Monday, August 22, 2011

After 41 years in power, Qaddafi whereabouts a mystery as rebels close in

Alarabiya.net English

Colonel Muammar Qaddafi has not been seen in public since mid-June. (Photo by Reuters)
Colonel Muammar Qaddafi has not been seen in public since mid-June. (Photo by Reuters)
Muammar Qaddafi, who for decades enjoyed strutting before the public in his finery, has disappeared from the stage as rebels take over his former stronghold Tripoli.

The rebels want to get their hands on him, and so does the International Criminal Court. But they must find him first.

Qaddafi has not been seen in public since mid-June. His foes speculate he may not be in the Libyan capital or even in the country. As rebel fortunes have risen, his long televised speeches at boisterous public meetings have given way to scratchy telephone appeals from unknown hideouts.
Over his 41-year-rule, Qaddafi created a personality cult, with his image festooned in banners and posters all over Libya and his philosophy spelled out in a “Green Book.” He presented himself as a father of the nation and, on the international stage, a warrior against colonialism and a campaigner first for pan-Arab and then pan-African interests.

He undoubtedly enjoyed a measure of popular support, so catching him and demonstrating to the people that his reign is well and truly over will be crucial for the next government.

French Foreign Minister Alain Juppe, whose government has been in the forefront of the international effort to oust Qaddafi, said on Monday that Paris did not know where he was. British Prime Minister David Cameron said London had no confirmation of his whereabouts either.

If he has fled Tripoli, one possible bolt-hole would be Sirte, his home region, where he could still find some support and sympathy.

At one point early in the uprising, Britain said he was thought to be on his way to Venezuela and the welcoming arms of his friend Hugo Chavez.

That proved to be false, but in the past week rumors that a Venezuelan plane was at a Libyan airport fueled renewed speculation that he might head for that exit door.

If he is still in Tripoli, it likely to be a bunker in a military compound. Two of his sons, Saif Al-Islam and Mohammed, have already been captured, but loyal troops were still putting up fierce resistance at several parts of the city on Monday.

Another son, Al-Mutassim, was reported by al-Arabiya TV to be in the Bab al-Azizya compound in Tripoli.

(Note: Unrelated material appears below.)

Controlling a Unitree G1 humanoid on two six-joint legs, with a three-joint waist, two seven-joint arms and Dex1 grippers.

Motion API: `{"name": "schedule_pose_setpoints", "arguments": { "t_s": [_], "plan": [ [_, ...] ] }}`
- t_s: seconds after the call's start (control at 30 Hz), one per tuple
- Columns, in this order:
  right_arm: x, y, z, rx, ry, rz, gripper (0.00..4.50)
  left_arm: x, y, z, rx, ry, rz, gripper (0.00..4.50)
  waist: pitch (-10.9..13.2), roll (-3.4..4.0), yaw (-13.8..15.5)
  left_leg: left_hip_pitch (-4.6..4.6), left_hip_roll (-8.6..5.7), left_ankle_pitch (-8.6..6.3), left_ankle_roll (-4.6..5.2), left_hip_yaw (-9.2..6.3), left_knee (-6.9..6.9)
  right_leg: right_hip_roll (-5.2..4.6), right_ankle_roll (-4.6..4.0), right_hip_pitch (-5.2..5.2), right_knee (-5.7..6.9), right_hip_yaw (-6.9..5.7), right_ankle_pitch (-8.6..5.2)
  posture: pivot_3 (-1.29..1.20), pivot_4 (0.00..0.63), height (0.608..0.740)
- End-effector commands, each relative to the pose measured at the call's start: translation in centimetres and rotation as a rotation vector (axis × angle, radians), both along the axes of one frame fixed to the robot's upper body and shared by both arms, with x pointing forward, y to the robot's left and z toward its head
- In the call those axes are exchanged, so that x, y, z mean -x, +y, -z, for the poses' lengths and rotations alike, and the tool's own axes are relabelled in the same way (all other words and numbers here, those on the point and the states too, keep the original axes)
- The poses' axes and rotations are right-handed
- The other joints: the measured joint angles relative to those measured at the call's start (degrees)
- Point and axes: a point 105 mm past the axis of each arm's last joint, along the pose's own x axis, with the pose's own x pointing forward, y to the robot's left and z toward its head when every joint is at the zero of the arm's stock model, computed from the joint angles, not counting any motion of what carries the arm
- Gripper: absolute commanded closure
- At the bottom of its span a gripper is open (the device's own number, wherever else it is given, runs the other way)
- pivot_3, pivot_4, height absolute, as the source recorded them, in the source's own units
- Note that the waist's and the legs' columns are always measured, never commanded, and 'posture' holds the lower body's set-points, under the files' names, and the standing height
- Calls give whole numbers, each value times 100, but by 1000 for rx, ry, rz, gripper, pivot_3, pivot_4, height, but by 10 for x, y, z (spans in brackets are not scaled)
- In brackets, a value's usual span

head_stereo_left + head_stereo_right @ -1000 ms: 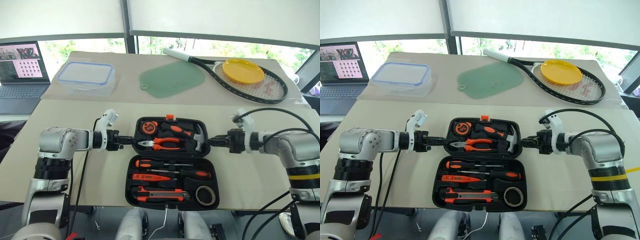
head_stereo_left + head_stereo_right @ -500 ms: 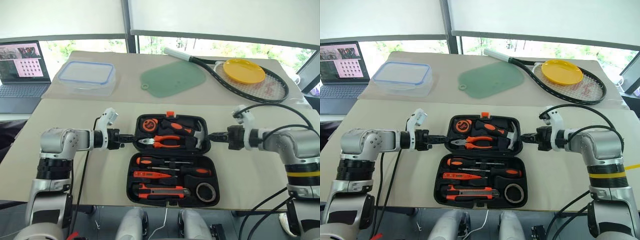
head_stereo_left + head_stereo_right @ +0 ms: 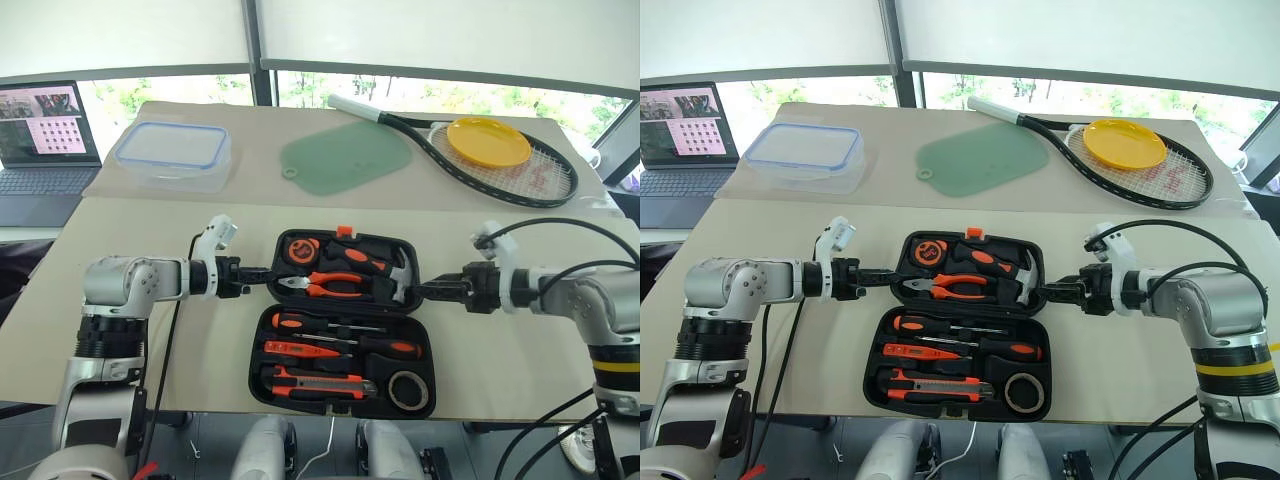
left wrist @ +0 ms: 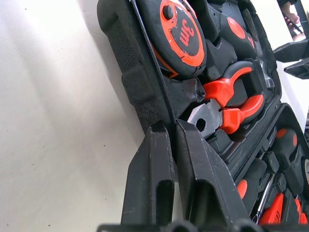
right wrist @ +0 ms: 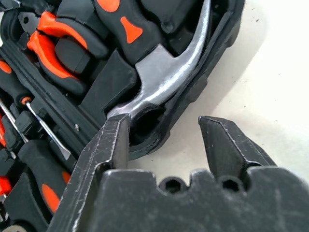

Qaddafi was last seen in public on June 12, meeting the president of the International Chess Federation, Russian Kirsan Ilyumzhinov, who said then that the leader told him he had no intention of leaving the country.

In the first few months of the uprising, the flamboyant 69-year-old made several spontaneous and often bizarre public appearances in Tripoli to rally support and spout defiance.

Once he turned out in a golf buggy, wearing brown Bedouin robes and holding aloft an umbrella. At other times he made speeches amidst the ruins of a palace bombed by the Americans in 1986, threatening to hunt down his opponents “alley by alley.”
Invariably, he vowed to stay and fight to the death.

Recently though his bluster has been limited to audio recordings, often scratchy and hard to decipher. It was not clear where they were made, but in a Sunday night broadcast Qaddafi said he was still in Tripoli and would be “with you until the end.”

Whatever his hiding place, Qaddafi must be contemplating his fate and considering those of other toppled strongmen.

Egypt’s Hosni Mubarak is now on trial for ordering the killing of protestors in the popular revolt that ended his rule in February. Tunisia’s Zine El Abidine Ben Ali, the first leader to fall in the Arab Spring, is in exile in Saudi Arabia but facing trial in absentia.

After a long manhunt, Saddam Hussein was ignominiously found hiding in a hole in the ground nine months after the 2003 US-led invasion of Iraq. After a trial, he was hanged and the photographs shown on television.
Still, an internationally supervised trial might be the best option for Qaddafi.

In 1989, Romania’s Nicolae Ceausescu and his wife Elena were caught after trying to flee the capital by helicopter. They were executed by firing squad after a brief show trial.

Over the years dictators have found refuge in Panama (the Shah of Iran), Hawaii (the Philippines’ Ferdinand Marcos), Saudi Arabia (Uganda’s Idi Amin) and France (various). But there appears to be few volunteers to host Qaddafi.

South Africa, which led a failed African mediation effort, said on Monday it was not aiding Qaddafi’s exit from Libya and knows that he will not seek asylum there.

Foreign Minister Maite Nkoana-Mashabane dismissed speculation that South Africa had sent aircraft to Libya.

“The South African government would like to refute and dispel the rumors that it has sent planes to Libya to fly individuals to some undisclosed locations or South Africa,” she said.

Italian Foreign Minister Franco Frattini said that time had run out for negotiations over a possible exile for Qaddafi that he must face trial at the International Criminal Court in The Hague.

“It is still important to find Qaddafi, to put him on trial, which is what you saw with Saddam Hussein in Iraq, and in that way, it is a potentially very dangerous situation,” said Swedish Prime Minister Fredrik Reinfeldt.